Analyse der Rolle von microRNAs während der Metastasierung

Krebs ist weltweit eine der häufigsten Todesursachen. Während Krebs häufig erfolgreich bekämpft werden kann, wenn er rechtzeitig diagnostiziert wird, sind Krebstherapien in Patienten mit fortgeschrittenen, bereits metastasierenden Tumoren oft erfolglos. Daher besteht eine dringende Notwendigkeit die molekularen Grundlagen der Metastasierung zu analysieren [Gupta, 2006 #39]. In den letzten Jahren wurden microRNAs (miRNAs), ~20-23 nt lange nicht-codierende RNAs, als Regulatoren der Genexpression identifiziert. miRNAs binden zum 3`UTR von komplementären mRNAs [He, 2004 #53] [Ambros, 2004 #52] [Engels, 2006 #51]. Es wurde gezeigt, dass miRNAs entscheidend in die Feinregulation der Genexpression, die Zelldifferenzierung und Entwicklung eingreifen [Giraldez, 2006 #62] [Alvarez-Garcia, 2005 #55] [Kloosterman, 2006 #54]. Eine Missregulation der miRNA-Expression kann zu tumorigener Transformation führen und einige miRNAs können als Biomarker zur Charakterisierung von Tumoren verwendet werden [Hahn, 1999 #24] [Voorhoeve, 2006 #49] [Yanaihara, 2006 #8] [Mattie, 2006 #47]. Obwohl Tumore anhand ihres miRNA Profils klassifiziert und der Verlauf der Krankheit prognostiziert werden können [Lu, 2005 #38] [Yanaihara, 2006 #8], ist die funktionelle Charakterisierung miRNA-regulierter Signalwege noch weitgehend ausständig. Das Hauptziel dieses Projekts ist miRNAs, die in den metastatischen Prozess involviert sind, zu identifizieren und funktionell zu charakterisieren. Im speziellen möchten wir analysieren wie sich die Expression von miRNAs während der epithelialen-zur-mesenchymalen-transition (EMT) und Metastasierung ändert. Wir werden miRNAs identifizieren, die zentral in diesen Prozess involviert sind und die Signalwege, die für die Metastasierung relevant sind charakterisieren.
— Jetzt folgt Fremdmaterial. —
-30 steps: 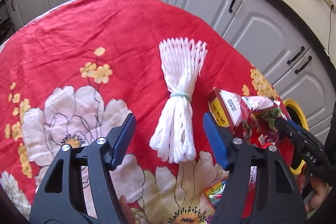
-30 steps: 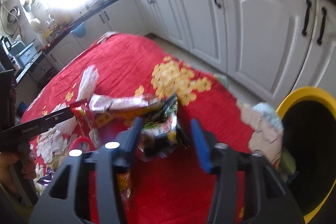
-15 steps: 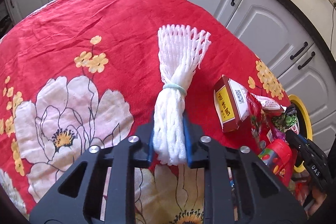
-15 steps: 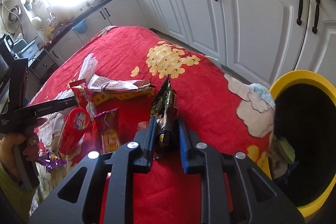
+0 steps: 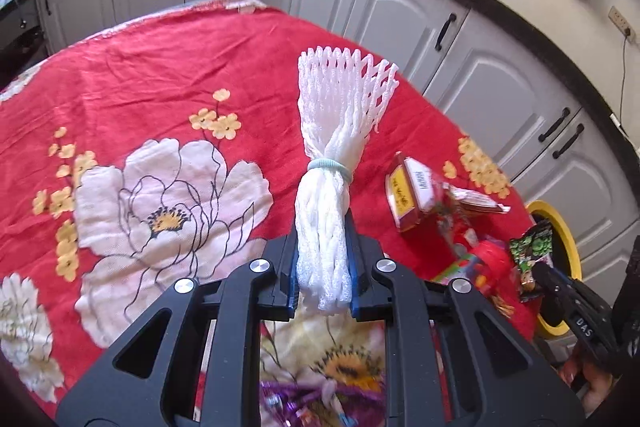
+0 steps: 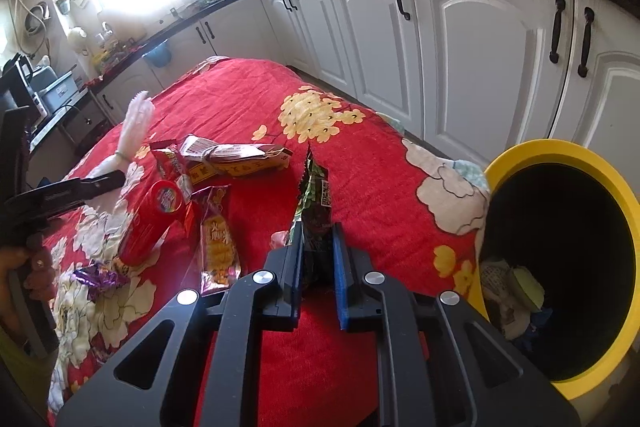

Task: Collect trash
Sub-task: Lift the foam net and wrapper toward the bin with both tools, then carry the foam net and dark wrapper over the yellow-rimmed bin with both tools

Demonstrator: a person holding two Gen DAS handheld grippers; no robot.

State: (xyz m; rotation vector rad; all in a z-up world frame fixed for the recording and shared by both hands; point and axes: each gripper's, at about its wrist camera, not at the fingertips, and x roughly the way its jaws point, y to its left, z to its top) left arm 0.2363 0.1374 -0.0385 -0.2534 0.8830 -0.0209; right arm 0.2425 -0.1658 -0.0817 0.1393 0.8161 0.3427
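Note:
My left gripper point(image 5: 322, 267) is shut on a white foam fruit net point(image 5: 340, 131) tied with a pale band, held above the red flowered tablecloth point(image 5: 160, 75). My right gripper point(image 6: 316, 259) is shut on a green and black snack wrapper point(image 6: 314, 195), lifted over the table near the yellow-rimmed trash bin point(image 6: 560, 155). The wrapper point(image 5: 534, 255) and bin point(image 5: 568, 247) also show at the right of the left wrist view. The net point(image 6: 134, 131) shows at the left of the right wrist view.
On the table lie a red and yellow box point(image 6: 236, 159), a red tube can point(image 6: 154, 219), an orange snack packet point(image 6: 218, 243) and a purple wrapper point(image 6: 98, 277). White cabinets point(image 6: 480, 59) stand behind. The bin holds some trash point(image 6: 516, 291).
My left gripper closed on the foam net and lifted it. My right gripper closed on the green wrapper and raised it off the table.

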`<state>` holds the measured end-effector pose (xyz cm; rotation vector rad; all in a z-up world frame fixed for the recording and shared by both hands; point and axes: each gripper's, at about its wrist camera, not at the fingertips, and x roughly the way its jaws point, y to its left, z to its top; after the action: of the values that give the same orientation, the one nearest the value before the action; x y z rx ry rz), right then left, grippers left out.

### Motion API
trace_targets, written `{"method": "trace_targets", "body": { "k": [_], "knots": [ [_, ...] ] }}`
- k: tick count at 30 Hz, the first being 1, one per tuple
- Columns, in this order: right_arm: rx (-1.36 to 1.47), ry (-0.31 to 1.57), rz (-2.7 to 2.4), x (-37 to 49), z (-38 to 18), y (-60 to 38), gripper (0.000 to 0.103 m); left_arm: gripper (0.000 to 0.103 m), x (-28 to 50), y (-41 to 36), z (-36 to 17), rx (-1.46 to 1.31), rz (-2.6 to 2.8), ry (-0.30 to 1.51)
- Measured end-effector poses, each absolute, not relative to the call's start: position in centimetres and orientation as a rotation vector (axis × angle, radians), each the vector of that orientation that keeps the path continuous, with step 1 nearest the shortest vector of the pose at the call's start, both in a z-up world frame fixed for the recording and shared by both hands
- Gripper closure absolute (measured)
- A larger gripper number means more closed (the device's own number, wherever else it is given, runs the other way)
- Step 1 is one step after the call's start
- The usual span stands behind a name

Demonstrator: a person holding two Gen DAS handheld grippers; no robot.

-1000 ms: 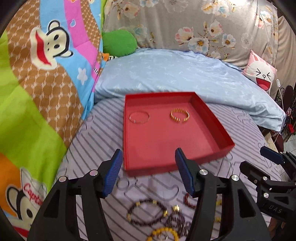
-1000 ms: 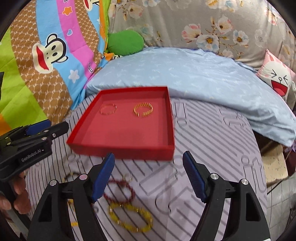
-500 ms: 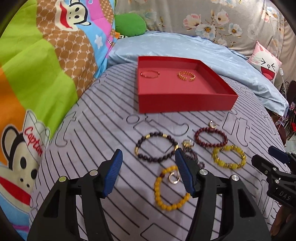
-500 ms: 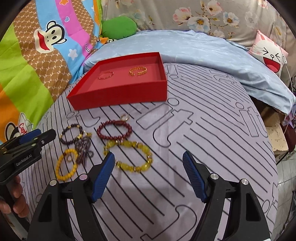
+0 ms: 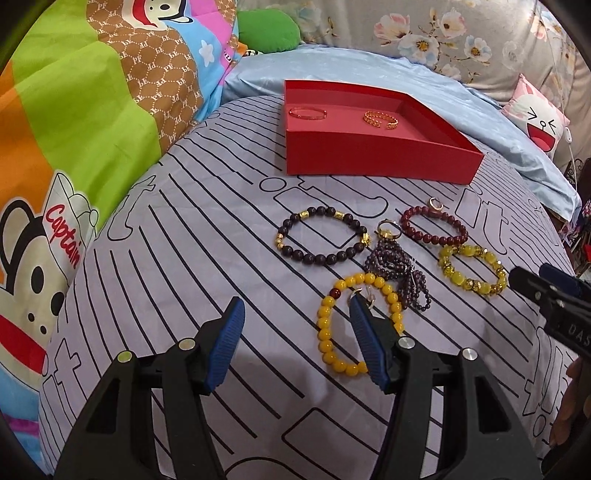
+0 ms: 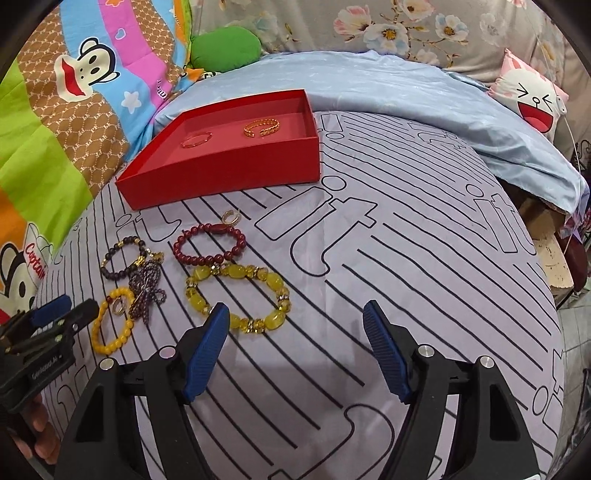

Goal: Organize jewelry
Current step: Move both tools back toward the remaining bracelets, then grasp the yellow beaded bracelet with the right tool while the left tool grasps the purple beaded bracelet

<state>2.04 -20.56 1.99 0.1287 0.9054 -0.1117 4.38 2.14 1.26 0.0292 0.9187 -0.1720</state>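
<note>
Bracelets (image 5: 369, 258) now nearer both lowered hand-held grippers (image 6: 295, 343)

Both grippers have dropped back from the red tray (image 5: 380, 155) toward the loose bracelets; the right gripper (image 6: 295, 347), empty, has just narrowed slightly.

A striped lilac bedsheet (image 6: 406, 229) fills the view, with a floral cushion (image 6: 424, 29) at twelve o'clock and a cartoon-monkey quilt (image 5: 92, 110) at ten.
</note>
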Motion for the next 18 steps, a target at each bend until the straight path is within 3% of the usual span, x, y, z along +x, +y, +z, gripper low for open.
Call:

Das Erreichen dieser Ziele wird das Wissen über Metastasierung erweitern und sollte in der Identifikation neuer Biomarker und potentieller neuer Targets für die therapeutische Intervention resultieren.

Unsere Zielsetzung war miRNAs zu identifizieren die in Brusttumoren dereguliert wurden und zu analysieren welche Targets und Signalwege beeinflusst wurden und die daraus folgende Konsequenz für die Tumorigenese. Wir konnten erfolgreich 3 miRNAs identifizieren (1 publiziert, 2 eingereicht): 1.) miR-29a: miR-29a suppresses tristetraprolin, which is a regulator of epithelial polarity and metastasis (publiziert in EMBO Reports, April 2009). Wir konnten zeigen, dass miR-29a in Brustkrebspatienten erhöht ist und Tristetraprolin (TTP) negativ reguliert. TTP kontrolliert mRNAs mit AU-reichen 3`-UTRs (viele Onkogene gehören zu dieser Klasse). Das führte zu Epithelialer-zu-Mesenchymaler-Transition und erhöhter Metastasierung. 2.) miR-100: miRNA-100-dependent IGF2 suppression inhibits breast tumorigenesis by interfering with proliferation and survival signaling (wieder-eingereicht bei EMBO Mol Med, Februar 2011) Wir identifizierten eine starke Abnahme der miR-100 Expression in Brusttumoren. miR-100 wurde durch einen onkogenen Ras/Erk Signalweg reguliert. Der Verlust führte zu einer Hochregulation von IGF2 und einer Stimulation des Tumorwachstums. Überexpression von miR-100 konnte in einem Mausexperiment Wachstum von Brusttumoren verhindern und könnte daher ein Kandidat für Krebsgentherapien sein. 3.) miR-193a: miR-193a promotes breast cancer by downregulating Sef, an inhibitor of FGF signaling (wieder-eingereicht bei to Nature Cell Biology, Februar 2011) Wir demonstrierten eine Erhöhung von miR-193a in humanen Brustkarzinomen. Das führte zu einer Reduktion von Sef, eines negativen Regulators des FGF-Signalwegs und davon kontrollierten Genen, insbesondere einer starken Erhöhung von Mdm2. Mdm2 ist ein zentraler Regulator von p53, der Apoptose und ein wichtiges Onkogen. Wir generierten eine transgene Maus mit induzierbarer miR-193a-Expression und konnten zeigen dass miR-193a in Tumoren anti-apoptotisch wirkte, während die Inhibition von miR-193a Tumorwachstum inhibierte.